| The task |
The line that holds "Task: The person" marks the start. Return it and each following line through the end of the data, unchanged.

++++ Exercise inputs ++++

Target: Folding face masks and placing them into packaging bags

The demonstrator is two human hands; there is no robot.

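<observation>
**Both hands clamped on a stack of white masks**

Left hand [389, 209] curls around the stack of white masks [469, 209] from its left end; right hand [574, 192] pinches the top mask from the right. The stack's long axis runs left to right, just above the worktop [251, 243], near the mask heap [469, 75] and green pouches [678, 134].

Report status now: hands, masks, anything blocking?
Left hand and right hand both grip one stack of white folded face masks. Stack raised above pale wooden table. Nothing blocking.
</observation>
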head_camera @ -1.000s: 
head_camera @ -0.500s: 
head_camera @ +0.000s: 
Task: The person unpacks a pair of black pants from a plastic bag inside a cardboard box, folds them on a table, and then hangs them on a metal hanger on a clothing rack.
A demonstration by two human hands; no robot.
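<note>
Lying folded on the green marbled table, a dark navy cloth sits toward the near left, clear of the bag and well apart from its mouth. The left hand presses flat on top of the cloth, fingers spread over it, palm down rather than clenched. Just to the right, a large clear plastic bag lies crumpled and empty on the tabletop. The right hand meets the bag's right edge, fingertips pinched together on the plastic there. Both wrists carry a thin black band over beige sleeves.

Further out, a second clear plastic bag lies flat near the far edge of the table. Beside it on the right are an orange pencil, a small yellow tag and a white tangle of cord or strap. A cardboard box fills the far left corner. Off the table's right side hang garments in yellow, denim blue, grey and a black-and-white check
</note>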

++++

| Your solution |
Task: The person unpacks a pair of black pants from a plastic bag inside a cardboard box, folds them on a table, and then hangs them on a metal hanger on a clothing rack.
A demonstration by two human hands; no robot.
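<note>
Lying folded on the green marbled table, a dark navy cloth sits toward the near left, clear of the bag and well apart from its mouth. The left hand presses flat on top of the cloth, fingers spread over it, palm down rather than clenched. Just to the right, a large clear plastic bag lies crumpled and empty on the tabletop. The right hand meets the bag's right edge, fingertips pinched together on the plastic there. Both wrists carry a thin black band over beige sleeves.

Further out, a second clear plastic bag lies flat near the far edge of the table. Beside it on the right are an orange pencil, a small yellow tag and a white tangle of cord or strap. A cardboard box fills the far left corner. Off the table's right side hang garments in yellow, denim blue, grey and a black-and-white check
</note>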

This exercise requires nothing more.